Execute static mapping targeting exactly defined numeric bounds natively

03

get_experiment_params

Inspect internal properties detailing API taxonomy types

04

list_experiments

Discover explicit routing arrays structuring specific logged experiment limits

05

list_projects

Perform structural extraction matching target Projects inside Comet

06

list_workspaces

Identify bounded routing spaces inside the Headless Comet ML limits

Example Prompts for Comet ML in Vercel AI SDK

Ready-to-use prompts you can give your Vercel AI SDK agent to start working with Comet ML immediately.

01

"List all projects in workspace 'research-team'"

02

"Get current metrics for experiment 'exp_abc123'"

03

"What hyperparameters were used in experiment 'exp_789'?"

Troubleshooting Comet ML MCP Server with Vercel AI SDK

Common issues when connecting Comet ML to Vercel AI SDK through the Vinkius, and how to resolve them.

01

createMCPClient is not a function

Install: npm install @ai-sdk/mcp

Comet ML + Vercel AI SDK FAQ

Common questions about integrating Comet ML MCP Server with Vercel AI SDK.

01

How does the Vercel AI SDK connect to MCP servers?

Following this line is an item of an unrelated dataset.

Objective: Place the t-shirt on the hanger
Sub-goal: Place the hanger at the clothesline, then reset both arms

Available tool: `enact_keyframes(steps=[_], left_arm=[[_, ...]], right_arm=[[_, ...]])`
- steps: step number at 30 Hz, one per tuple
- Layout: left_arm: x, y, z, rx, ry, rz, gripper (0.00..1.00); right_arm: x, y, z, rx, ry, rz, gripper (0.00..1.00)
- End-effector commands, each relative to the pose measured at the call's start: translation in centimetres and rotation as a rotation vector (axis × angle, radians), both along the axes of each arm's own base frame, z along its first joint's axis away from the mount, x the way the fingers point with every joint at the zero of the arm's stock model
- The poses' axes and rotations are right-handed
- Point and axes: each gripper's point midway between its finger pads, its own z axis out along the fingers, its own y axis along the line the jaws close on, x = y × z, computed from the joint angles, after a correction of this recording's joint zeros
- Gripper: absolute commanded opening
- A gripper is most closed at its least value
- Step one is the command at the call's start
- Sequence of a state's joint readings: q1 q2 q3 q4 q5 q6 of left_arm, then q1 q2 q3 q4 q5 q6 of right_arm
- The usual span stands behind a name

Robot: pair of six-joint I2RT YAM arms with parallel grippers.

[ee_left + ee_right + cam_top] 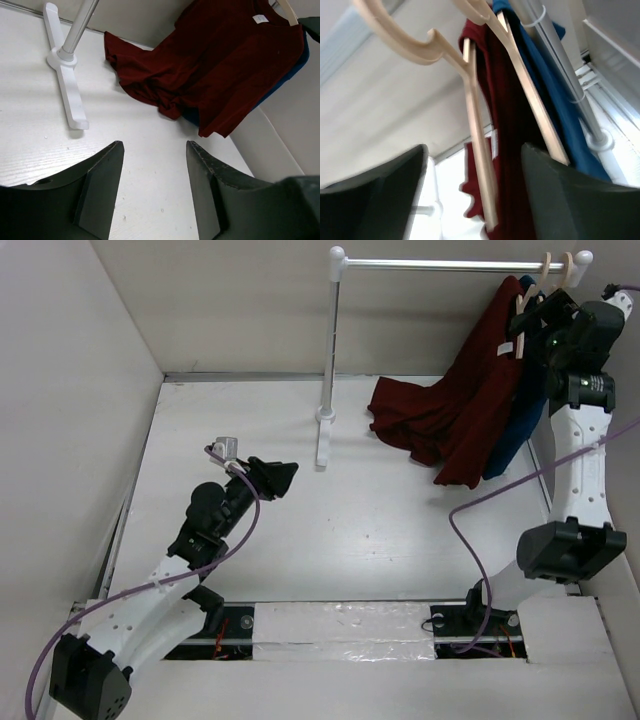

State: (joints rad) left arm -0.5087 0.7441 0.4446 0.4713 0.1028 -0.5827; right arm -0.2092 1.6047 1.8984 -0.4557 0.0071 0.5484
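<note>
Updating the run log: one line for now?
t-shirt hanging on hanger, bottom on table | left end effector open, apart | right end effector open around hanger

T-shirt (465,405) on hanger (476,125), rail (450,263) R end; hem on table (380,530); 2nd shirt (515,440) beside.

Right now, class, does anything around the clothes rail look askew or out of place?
Yes. The red t-shirt hangs lopsided from the hanger on the rail. Its lower part slants down sideways and lies bunched on the table instead of hanging straight, partly covering the blue shirt behind it.
</note>
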Motion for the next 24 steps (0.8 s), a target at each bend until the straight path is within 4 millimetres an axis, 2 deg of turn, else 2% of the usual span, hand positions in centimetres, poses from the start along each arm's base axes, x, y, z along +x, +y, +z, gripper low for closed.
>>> enact_keyframes(steps=[1,3,4,5,7,8,9,10,11,12,13,14,15,16,17,18,19,21,22,23,24], left_arm=[[-0.2,0.2,1.4,-0.015,-0.061,0.004,0.5],[-0.2,0.1,1.3,-0.014,-0.06,-0.003,0.57],[-0.2,0.1,1.3,-0.012,-0.059,-0.003,0.58],[-0.1,0.2,1.2,-0.009,-0.056,0.002,0.6],[-0.1,0.3,1.2,-0.013,-0.057,0.01,0.62],[-0.1,0.4,1.2,-0.011,-0.055,0.017,0.63],[-0.1,0.5,1.2,-0.012,-0.054,0.019,0.63],[-0.1,0.6,1.4,-0.016,-0.057,0.026,0.63],[0.0,0.9,1.3,-0.014,-0.054,0.042,0.63],[0.0,1.1,1.4,-0.015,-0.055,0.055,0.63],[-0.1,1.4,1.7,-0.02,-0.063,0.065,0.63],[-0.1,1.6,1.5,-0.02,-0.058,0.075,0.63],[-0.1,1.9,1.7,-0.022,-0.065,0.092,0.63],[-0.5,2.1,2.2,-0.035,-0.083,0.092,0.63],[-0.1,3.0,1.9,-0.04,-0.078,0.145,0.63],[-0.2,3.3,2.1,-0.048,-0.085,0.158,0.63],[-0.6,3.8,2.7,-0.064,-0.108,0.169,0.63],[-0.8,4.7,2.7,-0.077,-0.117,0.211,0.63],[-1.2,5.2,3.4,-0.098,-0.142,0.225,0.63],[-1.3,5.6,3.2,-0.103,-0.148,0.242,0.63],[-1.4,6.0,3.2,-0.113,-0.153,0.259,0.64]], right_arm=[[-4.6,0.9,8.2,0.019,-0.243,-0.011,0.97],[-5.7,2.2,8.8,0.03,-0.285,0.007,1.0],[-8.0,3.1,10.7,0.03,-0.342,0.017,1.0],[-8.4,4.0,10.3,0.034,-0.356,0.038,1.0],[-10.4,5.6,11.2,0.048,-0.409,0.08,1.0],[-12.6,8.0,11.6,0.049,-0.456,0.179,1.0],[-16.0,9.5,14.0,0.046,-0.559,0.234,1.0],[-15.4,10.7,12.7,0.057,-0.548,0.294,1.0],[-18.5,12.5,13.3,0.052,-0.597,0.375,1.0],[-19.4,15.5,11.0,0.056,-0.587,0.527,1.0],[-21.1,17.0,11.2,0.059,-0.644,0.61,1.0],[-22.5,18.5,10.3,0.062,-0.655,0.691,1.0],[-25.5,20.3,9.7,0.041,-0.685,0.811,1.0],[-25.7,22.0,6.7,0.076,-0.641,0.889,1.0],[-26.4,22.9,5.2,0.085,-0.619,0.94,1.0],[-27.8,23.9,4.1,0.081,-0.612,1.007,1.0],[-28.1,25.4,1.0,0.102,-0.55,1.073,1.0],[-28.7,26.8,-2.4,0.123,-0.472,1.132,1.0],[-29.1,27.3,-3.8,0.112,-0.454,1.15,1.0],[-29.7,28.6,-6.7,0.14,-0.374,1.196,1.0],[-29.8,29.1,-8.0,0.151,-0.347,1.197,1.0]])
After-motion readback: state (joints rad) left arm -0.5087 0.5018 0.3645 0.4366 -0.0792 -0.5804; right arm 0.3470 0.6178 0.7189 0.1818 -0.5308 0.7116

Import createMCPClient from @ai-sdk/mcp and pass the server URL. The SDK discovers all tools and provides typed TypeScript interfaces for each one.
02

Can I use MCP tools in Edge Functions?

Yes. The AI SDK is fully edge-compatible. MCP connections work on Vercel Edge Functions, Cloudflare Workers, and similar runtimes.
03

Does it support streaming tool results?

Yes. The SDK provides streaming primitives like useChat and streamText that handle tool calls and display results progressively in the UI.

Connect Comet ML to Vercel AI SDK

Get your token, paste the configuration, and start using 6 tools in under 2 minutes. No API key management needed.